### Task to carry out
The lines below should be written out again in full, exactly as they are.

### Input data
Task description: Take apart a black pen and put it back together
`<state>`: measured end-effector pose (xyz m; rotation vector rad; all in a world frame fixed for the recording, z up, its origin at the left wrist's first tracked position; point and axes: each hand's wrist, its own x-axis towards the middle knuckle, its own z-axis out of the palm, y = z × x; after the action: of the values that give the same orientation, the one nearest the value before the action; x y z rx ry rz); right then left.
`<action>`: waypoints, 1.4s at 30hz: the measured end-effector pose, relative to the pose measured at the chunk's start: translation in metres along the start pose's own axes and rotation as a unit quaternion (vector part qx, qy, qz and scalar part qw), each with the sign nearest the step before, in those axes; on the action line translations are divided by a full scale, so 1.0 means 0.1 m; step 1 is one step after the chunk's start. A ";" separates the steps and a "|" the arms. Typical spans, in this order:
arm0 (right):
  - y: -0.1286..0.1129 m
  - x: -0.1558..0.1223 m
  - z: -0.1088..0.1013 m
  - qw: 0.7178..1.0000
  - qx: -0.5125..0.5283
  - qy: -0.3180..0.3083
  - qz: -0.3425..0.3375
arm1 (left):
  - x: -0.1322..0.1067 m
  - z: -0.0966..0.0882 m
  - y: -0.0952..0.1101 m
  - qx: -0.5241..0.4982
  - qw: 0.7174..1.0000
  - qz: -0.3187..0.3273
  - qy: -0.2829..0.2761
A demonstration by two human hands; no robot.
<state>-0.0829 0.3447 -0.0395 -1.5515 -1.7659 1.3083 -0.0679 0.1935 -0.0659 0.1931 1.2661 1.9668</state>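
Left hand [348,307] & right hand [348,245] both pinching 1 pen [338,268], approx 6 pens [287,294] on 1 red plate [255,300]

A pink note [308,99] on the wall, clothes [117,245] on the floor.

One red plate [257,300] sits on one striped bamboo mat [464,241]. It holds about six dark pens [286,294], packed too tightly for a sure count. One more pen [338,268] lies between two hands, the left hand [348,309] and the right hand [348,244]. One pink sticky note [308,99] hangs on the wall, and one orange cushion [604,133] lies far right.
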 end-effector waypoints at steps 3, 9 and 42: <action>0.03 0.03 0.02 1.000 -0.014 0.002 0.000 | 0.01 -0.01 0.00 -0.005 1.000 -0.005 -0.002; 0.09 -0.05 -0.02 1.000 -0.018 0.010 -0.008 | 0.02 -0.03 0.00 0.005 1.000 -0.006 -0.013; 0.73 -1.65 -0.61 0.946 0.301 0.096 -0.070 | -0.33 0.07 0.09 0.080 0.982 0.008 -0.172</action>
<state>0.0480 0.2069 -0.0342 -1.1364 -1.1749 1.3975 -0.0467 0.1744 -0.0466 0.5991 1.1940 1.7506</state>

### Answer to this task
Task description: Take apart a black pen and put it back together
`<state>`: measured end-effector pose (xyz m; rotation vector rad; all in a world frame fixed for the recording, z up, its origin at the left wrist's first tracked position; point and axes: each hand's wrist, its own x-axis towards the middle knuckle, its own z-axis out of the palm, y = z × x; after the action: of the values that give the same orientation, the one nearest the value before the action; x y z rx ry rz); right then left.
`<action>`: waypoints, 1.4s at 30hz: the measured end-effector pose, relative to the pose measured at the chunk's start: translation in metres along the start pose's own axes and rotation as a unit quaternion (vector part qx, qy, qz and scalar part qw), each with the sign nearest the step before, in those axes; on the action line translations are divided by a full scale, so 1.0 means 0.1 m; step 1 is one step after the chunk's start. A ";" separates the steps and a "|" the arms. Typical spans, in this order:
arm0 (right):
  - y: -0.1286..0.1129 m
  - x: -0.1558..0.1223 m
  - z: -0.1088..0.1013 m
  - qw: 0.7178..1.0000
  - qx: -0.5125..0.5283
  - qy: -0.3180..0.3083
  - qz: -0.3425..0.3375
arm1 (left):
  - x: -0.1322..0.1067 m
  - z: -0.0966..0.0882 m
  - y: -0.0952..0.1101 m
  - qx: -0.5241..0.4982
  - qw: 0.7174..1.0000
  - qz: -0.3187..0.3273
  - qy: -0.2829..0.2761
A demonstration by two human hands; no robot.
<state>-0.0829 0.3447 -0.0395 -1.5515 -1.7659 1.3083 -0.0679 0.1935 -0.0659 0.1931 1.2661 1.9668</state>
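Left hand [348,307] & right hand [348,245] both pinching 1 pen [338,268], approx 6 pens [287,294] on 1 red plate [255,300]

A pink note [308,99] on the wall, clothes [117,245] on the floor.

One red plate [257,300] sits on one striped bamboo mat [464,241]. It holds about six dark pens [286,294], packed too tightly for a sure count. One more pen [338,268] lies between two hands, the left hand [348,309] and the right hand [348,244]. One pink sticky note [308,99] hangs on the wall, and one orange cushion [604,133] lies far right.
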 end-effector waypoints at steps 3, 9 and 42: <action>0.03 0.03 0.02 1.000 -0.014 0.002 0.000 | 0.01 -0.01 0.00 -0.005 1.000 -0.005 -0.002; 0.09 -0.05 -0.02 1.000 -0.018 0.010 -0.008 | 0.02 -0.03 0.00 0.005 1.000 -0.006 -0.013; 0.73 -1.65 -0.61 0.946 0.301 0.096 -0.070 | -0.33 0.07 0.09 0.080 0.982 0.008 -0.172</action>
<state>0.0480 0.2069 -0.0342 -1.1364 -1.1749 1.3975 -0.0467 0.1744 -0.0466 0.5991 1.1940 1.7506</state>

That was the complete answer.